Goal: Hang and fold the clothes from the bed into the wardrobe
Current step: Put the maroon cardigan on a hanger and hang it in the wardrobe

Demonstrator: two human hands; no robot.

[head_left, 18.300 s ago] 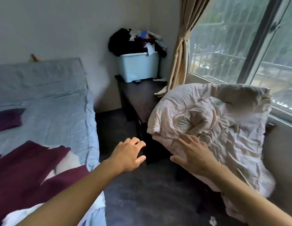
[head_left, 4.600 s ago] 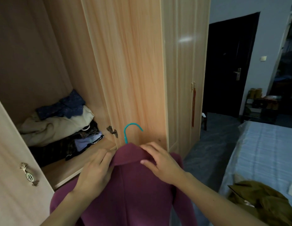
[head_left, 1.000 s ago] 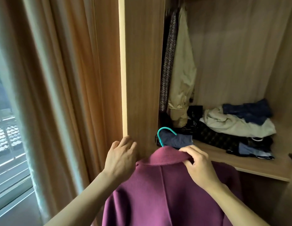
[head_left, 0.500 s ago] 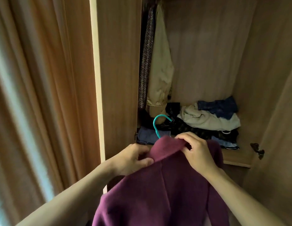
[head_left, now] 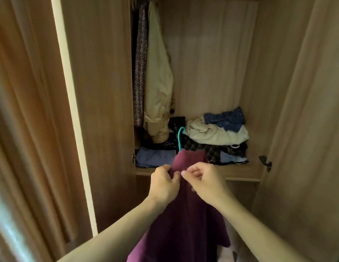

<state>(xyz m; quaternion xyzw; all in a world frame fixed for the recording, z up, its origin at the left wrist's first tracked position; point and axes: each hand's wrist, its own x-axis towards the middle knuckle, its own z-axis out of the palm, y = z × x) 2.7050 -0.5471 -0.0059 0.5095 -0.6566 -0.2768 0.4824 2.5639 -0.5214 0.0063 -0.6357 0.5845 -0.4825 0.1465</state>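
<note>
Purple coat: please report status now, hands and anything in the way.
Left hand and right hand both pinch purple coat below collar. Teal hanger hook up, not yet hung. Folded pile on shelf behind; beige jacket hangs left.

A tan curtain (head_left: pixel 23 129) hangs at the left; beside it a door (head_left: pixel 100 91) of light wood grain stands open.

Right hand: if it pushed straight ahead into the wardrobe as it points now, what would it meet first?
Probably the pile of folded clothes on the shelf. The right hand grips the maroon coat; depth is unclear.
</note>
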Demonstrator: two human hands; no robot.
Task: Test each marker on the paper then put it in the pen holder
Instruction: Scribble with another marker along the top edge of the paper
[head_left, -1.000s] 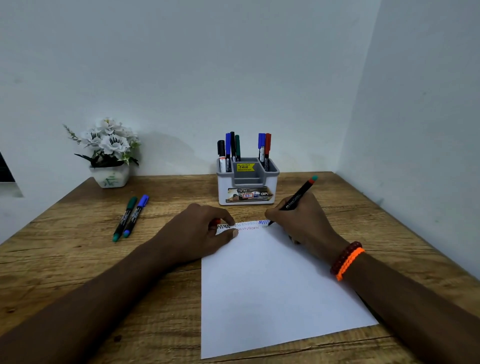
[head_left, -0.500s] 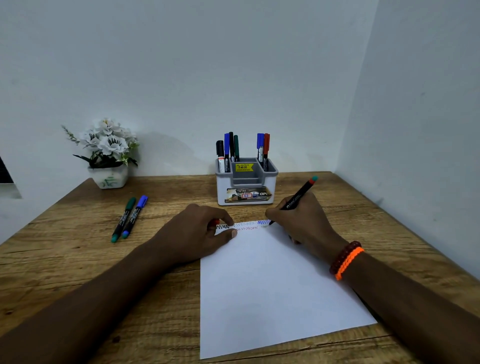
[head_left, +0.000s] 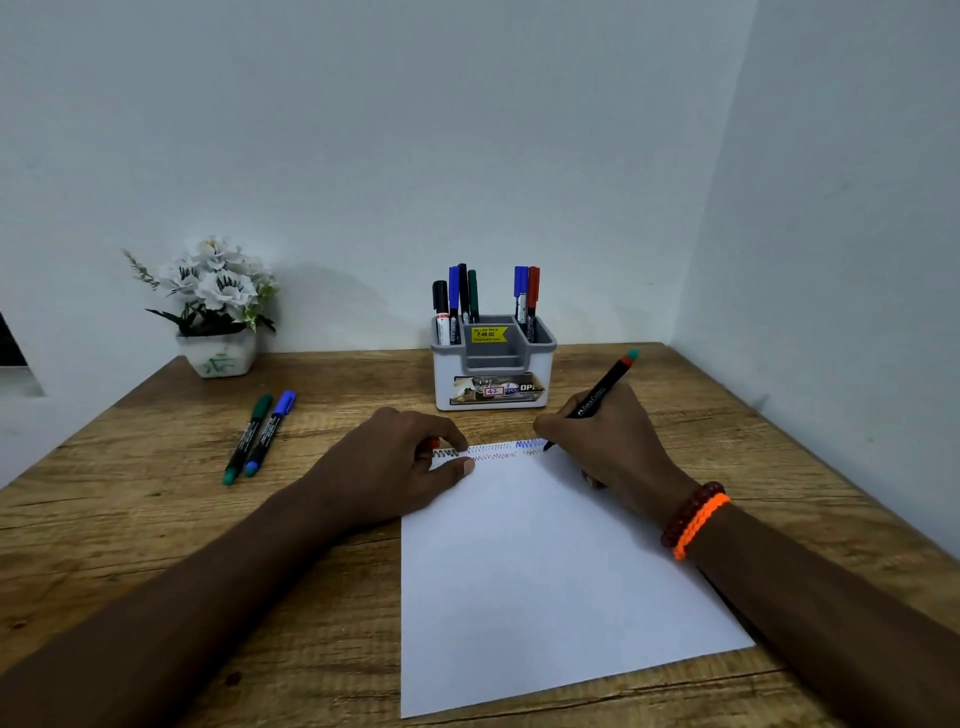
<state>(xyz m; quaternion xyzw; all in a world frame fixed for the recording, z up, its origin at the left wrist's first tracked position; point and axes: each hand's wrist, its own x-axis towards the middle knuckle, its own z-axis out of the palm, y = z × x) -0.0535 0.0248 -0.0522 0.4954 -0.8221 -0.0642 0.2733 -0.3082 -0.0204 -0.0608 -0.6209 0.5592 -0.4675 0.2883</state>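
Note:
A white sheet of paper (head_left: 545, 571) lies on the wooden table, with zigzag test marks in black, red and blue along its top edge. My right hand (head_left: 608, 447) grips a black marker (head_left: 602, 392) with its tip on the paper's top right corner. My left hand (head_left: 400, 467) presses the paper's top left corner, fingers curled around a small red cap (head_left: 434, 443). The grey pen holder (head_left: 493, 374) stands just behind the paper and holds several markers. A green marker (head_left: 248, 439) and a blue marker (head_left: 270, 433) lie side by side at the left.
A small white pot of white flowers (head_left: 215, 306) stands at the back left against the wall. Walls close the table at the back and the right. Bare wood (head_left: 130, 519) shows around the two loose markers and in front of my left arm.
My right hand has barely moved, keeping the marker tip at the right end of the zigzag marks. My left hand stays in place.

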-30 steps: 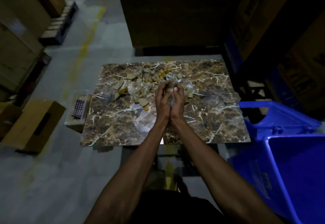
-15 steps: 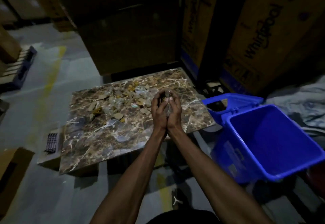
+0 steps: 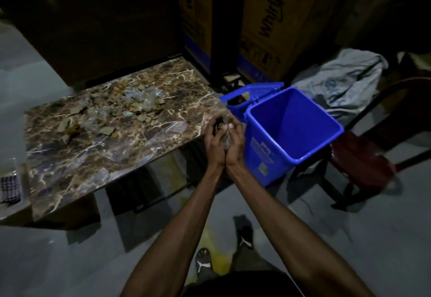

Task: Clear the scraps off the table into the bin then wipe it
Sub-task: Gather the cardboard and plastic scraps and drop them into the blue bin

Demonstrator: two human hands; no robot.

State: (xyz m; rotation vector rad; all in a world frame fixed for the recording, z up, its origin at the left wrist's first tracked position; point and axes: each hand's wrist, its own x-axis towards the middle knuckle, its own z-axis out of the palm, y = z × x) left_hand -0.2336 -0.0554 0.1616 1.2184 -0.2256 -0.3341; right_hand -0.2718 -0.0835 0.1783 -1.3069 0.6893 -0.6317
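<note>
I see the marble-patterned table [image 3: 98, 157] at the left, and most of the scraps [image 3: 130, 108] lie heaped on its far half: cardboard bits mixed with clear plastic. To its right, just beside the table's corner, stands the blue bin [image 3: 291, 129], lid flipped back. Its inside looks bare to me, though the light is poor and I cannot be sure of the bottom. Behind the bin stand 2 tall Whirlpool cartons [image 3: 263, 24]; a pale crumpled cloth [image 3: 345, 84] lies to the right of them. A checked cloth [image 3: 9, 189] sits at the table's left end.

My left hand [image 3: 215, 143] and right hand [image 3: 234, 144] are pressed together at the heels, fingers curled up into a cup around a handful of scraps [image 3: 221, 125] held between them.

Against the frame 0.5 s ago, the cupped hands have moved off the table top and now hang past its right edge, near the bin's near wall but not over its mouth. My view has swung right too, so the bin sits closer to the middle.
</note>
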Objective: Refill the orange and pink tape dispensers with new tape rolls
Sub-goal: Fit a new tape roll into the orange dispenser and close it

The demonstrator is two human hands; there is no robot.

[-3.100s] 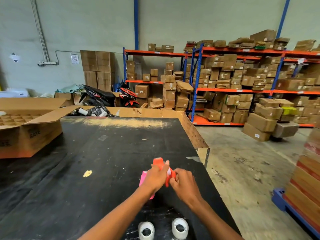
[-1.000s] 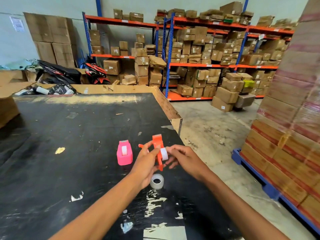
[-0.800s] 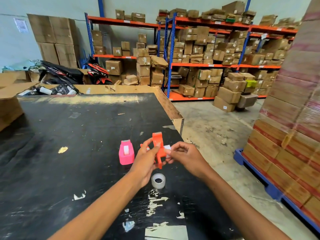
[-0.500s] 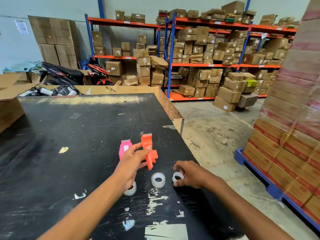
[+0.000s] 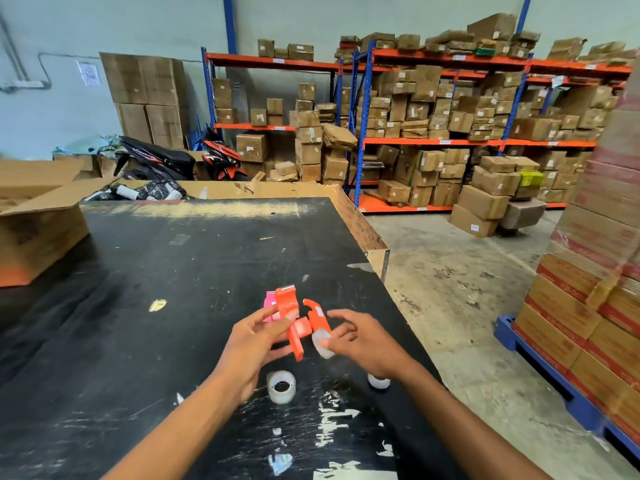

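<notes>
My left hand (image 5: 254, 344) holds the orange tape dispenser (image 5: 294, 320) above the black table (image 5: 138, 323), its side flap swung open to the right. My right hand (image 5: 363, 341) pinches a small clear tape roll (image 5: 321, 342) right beside the dispenser's open side. The pink dispenser (image 5: 269, 304) stands on the table just behind the orange one, mostly hidden by it. A clear tape roll (image 5: 281, 386) lies on the table below my hands. Another roll (image 5: 378, 381) peeks out under my right wrist.
The table's right edge (image 5: 377, 258) drops to the concrete floor. An open cardboard box (image 5: 38, 216) sits at the table's far left. Stacked wrapped cartons on a blue pallet (image 5: 595, 306) stand to the right. Shelving full of boxes lines the back wall.
My right hand put the old roll down on the table, picked up a tape roll and brought it back to the orange dispenser. The left hand kept the dispenser throughout.
</notes>
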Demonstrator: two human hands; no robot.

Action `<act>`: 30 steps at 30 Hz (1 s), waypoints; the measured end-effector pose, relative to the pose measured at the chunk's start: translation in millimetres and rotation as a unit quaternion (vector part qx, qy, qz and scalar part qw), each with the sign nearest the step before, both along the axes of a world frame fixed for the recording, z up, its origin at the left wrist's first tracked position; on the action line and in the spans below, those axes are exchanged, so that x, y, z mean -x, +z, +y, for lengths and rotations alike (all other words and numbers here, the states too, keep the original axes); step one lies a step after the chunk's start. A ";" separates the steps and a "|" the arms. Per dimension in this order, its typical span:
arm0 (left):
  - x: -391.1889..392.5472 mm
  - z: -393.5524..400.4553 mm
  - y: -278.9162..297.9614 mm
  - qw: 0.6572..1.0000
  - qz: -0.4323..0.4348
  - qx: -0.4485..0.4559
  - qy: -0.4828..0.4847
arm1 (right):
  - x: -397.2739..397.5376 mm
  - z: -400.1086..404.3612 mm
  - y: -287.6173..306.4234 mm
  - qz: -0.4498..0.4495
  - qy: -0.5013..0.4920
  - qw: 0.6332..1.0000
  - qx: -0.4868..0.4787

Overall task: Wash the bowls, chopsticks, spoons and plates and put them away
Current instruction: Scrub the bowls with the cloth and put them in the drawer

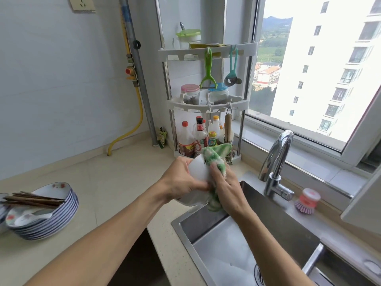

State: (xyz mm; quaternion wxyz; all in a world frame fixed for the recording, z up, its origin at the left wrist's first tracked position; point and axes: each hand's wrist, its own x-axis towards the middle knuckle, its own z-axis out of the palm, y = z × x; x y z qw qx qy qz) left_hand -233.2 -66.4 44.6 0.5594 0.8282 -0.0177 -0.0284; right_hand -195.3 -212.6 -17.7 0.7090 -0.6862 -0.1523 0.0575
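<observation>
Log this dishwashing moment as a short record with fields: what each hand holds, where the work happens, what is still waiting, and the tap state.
left hand: left hand steadies a white bowl, bottom facing the camera
right hand: right hand presses a green and white cloth against the bowl
place: over the left edge of the steel sink
waiting: stack of plates on the counter at left, chopsticks laid across the top, a spoon lying in the top plate
tap: faucet, no water seen running
</observation>
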 end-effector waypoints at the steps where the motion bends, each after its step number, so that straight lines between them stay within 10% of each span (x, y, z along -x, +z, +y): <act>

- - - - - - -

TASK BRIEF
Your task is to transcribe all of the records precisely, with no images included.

YOUR RESPONSE
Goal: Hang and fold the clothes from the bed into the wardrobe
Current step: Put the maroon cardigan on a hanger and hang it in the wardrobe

Demonstrator: two human hands; no robot.

[head_left, 18.300 s ago] 
[head_left, 4.600 s ago] 
[head_left, 1.000 s ago] 
[head_left, 0.500 s ago] 
[head_left, now] 

<state>(xyz m; quaternion xyzw; all in a world frame fixed for the recording, z up, its origin at the left wrist's first tracked position; point and axes: each hand's wrist, its own x-axis towards the middle knuckle, its own z-axis out of the palm, y = z × x) 2.7050 -0.5471 -0.0059 0.5095 -0.6566 -0.2768 0.4824 2.5639 -0.5214 0.0063 -0.6357 0.5845 -0.4825 0.1465</state>
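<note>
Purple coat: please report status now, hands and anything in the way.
Left hand and right hand both pinch purple coat below collar. Teal hanger hook up, not yet hung. Folded pile on shelf behind; beige jacket hangs left.

A tan curtain (head_left: pixel 23 129) hangs at the left; beside it a door (head_left: pixel 100 91) of light wood grain stands open.

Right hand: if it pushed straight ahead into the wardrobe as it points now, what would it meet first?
Probably the pile of folded clothes on the shelf. The right hand grips the maroon coat; depth is unclear.
</note>
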Demonstrator: two human hands; no robot.
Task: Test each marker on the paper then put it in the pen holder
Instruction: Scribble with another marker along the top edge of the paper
[head_left, -1.000s] 
[head_left, -0.500s] 
[head_left, +0.000s] 
<state>(xyz m; quaternion xyzw; all in a world frame fixed for the recording, z up, its origin at the left wrist's first tracked position; point and axes: each hand's wrist, its own x-axis towards the middle knuckle, its own z-axis out of the palm, y = z × x) -0.0535 0.0248 -0.0522 0.4954 -0.8221 -0.0642 0.2733 -0.3082 -0.0204 -0.0608 -0.6209 0.5592 -0.4675 0.2883</state>
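Note:
A white sheet of paper (head_left: 545, 571) lies on the wooden table, with zigzag test marks in black, red and blue along its top edge. My right hand (head_left: 608, 447) grips a black marker (head_left: 602, 392) with its tip on the paper's top right corner. My left hand (head_left: 400, 467) presses the paper's top left corner, fingers curled around a small red cap (head_left: 434, 443). The grey pen holder (head_left: 493, 374) stands just behind the paper and holds several markers. A green marker (head_left: 248, 439) and a blue marker (head_left: 270, 433) lie side by side at the left.
A small white pot of white flowers (head_left: 215, 306) stands at the back left against the wall. Walls close the table at the back and the right. Bare wood (head_left: 130, 519) shows around the two loose markers and in front of my left arm.
My right hand has barely moved, keeping the marker tip at the right end of the zigzag marks. My left hand stays in place.
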
-30 steps: 
-15 steps: 
+0 steps: 

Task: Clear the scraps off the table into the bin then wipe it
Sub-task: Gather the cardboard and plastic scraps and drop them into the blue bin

Demonstrator: two human hands; no robot.

State: (xyz m; rotation vector rad; all in a world frame fixed for the recording, z up, its origin at the left wrist's first tracked position; point and axes: each hand's wrist, its own x-axis towards the middle knuckle, its own z-axis out of the palm, y = z × x) left_hand -0.2336 -0.0554 0.1616 1.2184 -0.2256 -0.3341; right_hand -0.2718 -0.0835 0.1783 -1.3069 0.6893 -0.6317
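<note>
I see the marble-patterned table [image 3: 98, 157] at the left, and most of the scraps [image 3: 130, 108] lie heaped on its far half: cardboard bits mixed with clear plastic. To its right, just beside the table's corner, stands the blue bin [image 3: 291, 129], lid flipped back. Its inside looks bare to me, though the light is poor and I cannot be sure of the bottom. Behind the bin stand 2 tall Whirlpool cartons [image 3: 263, 24]; a pale crumpled cloth [image 3: 345, 84] lies to the right of them. A checked cloth [image 3: 9, 189] sits at the table's left end.

My left hand [image 3: 215, 143] and right hand [image 3: 234, 144] are pressed together at the heels, fingers curled up into a cup around a handful of scraps [image 3: 221, 125] held between them.

Against the frame 0.5 s ago, the cupped hands have moved off the table top and now hang past its right edge, near the bin's near wall but not over its mouth. My view has swung right too, so the bin sits closer to the middle.
</note>
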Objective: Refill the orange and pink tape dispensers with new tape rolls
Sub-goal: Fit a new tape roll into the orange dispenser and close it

The demonstrator is two human hands; there is no robot.

[-3.100s] 
[-1.000s] 
[-0.800s] 
[-0.500s] 
[+0.000s] 

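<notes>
My left hand (image 5: 254, 344) holds the orange tape dispenser (image 5: 294, 320) above the black table (image 5: 138, 323), its side flap swung open to the right. My right hand (image 5: 363, 341) pinches a small clear tape roll (image 5: 321, 342) right beside the dispenser's open side. The pink dispenser (image 5: 269, 304) stands on the table just behind the orange one, mostly hidden by it. A clear tape roll (image 5: 281, 386) lies on the table below my hands. Another roll (image 5: 378, 381) peeks out under my right wrist.
The table's right edge (image 5: 377, 258) drops to the concrete floor. An open cardboard box (image 5: 38, 216) sits at the table's far left. Stacked wrapped cartons on a blue pallet (image 5: 595, 306) stand to the right. Shelving full of boxes lines the back wall.
My right hand put the old roll down on the table, picked up a tape roll and brought it back to the orange dispenser. The left hand kept the dispenser throughout.
</notes>
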Demonstrator: two human hands; no robot.

Action `<act>`: 30 steps at 30 Hz (1 s), waypoints; the measured end-effector pose, relative to the pose measured at the chunk's start: translation in millimetres and rotation as a unit quaternion (vector part qx, qy, qz and scalar part qw), each with the sign nearest the step before, both along the axes of a world frame fixed for the recording, z up, its origin at the left wrist's first tracked position; on the action line and in the spans below, those axes are exchanged, so that x, y, z mean -x, +z, +y, for lengths and rotations alike (all other words and numbers here, the states too, keep the original axes); step one lies a step after the chunk's start. A ";" separates the steps and a "|" the arms. Per dimension in this order, its typical span:
arm0 (left):
  - x: -391.1889..392.5472 mm
  - z: -393.5524..400.4553 mm
  - y: -278.9162..297.9614 mm
  - qw: 0.6572..1.0000
  - qz: -0.4323..0.4348
  - qx: -0.4485..0.4559
  - qy: -0.4828..0.4847
arm1 (right):
  - x: -397.2739..397.5376 mm
  - z: -400.1086..404.3612 mm
  - y: -287.6173..306.4234 mm
  - qz: -0.4498..0.4495
  - qy: -0.5013..0.4920
  - qw: 0.6332..1.0000
  - qx: -0.4868..0.4787

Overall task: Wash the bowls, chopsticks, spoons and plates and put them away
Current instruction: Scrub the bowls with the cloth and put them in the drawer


State: (xyz mm; quaternion wxyz; all in a world frame fixed for the recording, z up, its origin at the left wrist's first tracked position; point and axes: each hand's wrist, its own x-axis towards the middle knuckle, its own z-axis out of the palm, y = z × x; x y z qw qx qy qz) left_hand -233.2 -66.4 44.6 0.5594 0.8282 -0.0177 -0.0284; right_hand -195.3 -212.6 -17.7 0.7090 -0.6862 -0.1523 0.0575
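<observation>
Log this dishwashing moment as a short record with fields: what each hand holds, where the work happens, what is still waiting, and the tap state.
left hand: left hand steadies a white bowl, bottom facing the camera
right hand: right hand presses a green and white cloth against the bowl
place: over the left edge of the steel sink
waiting: stack of plates on the counter at left, chopsticks laid across the top, a spoon lying in the top plate
tap: faucet, no water seen running
</observation>
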 end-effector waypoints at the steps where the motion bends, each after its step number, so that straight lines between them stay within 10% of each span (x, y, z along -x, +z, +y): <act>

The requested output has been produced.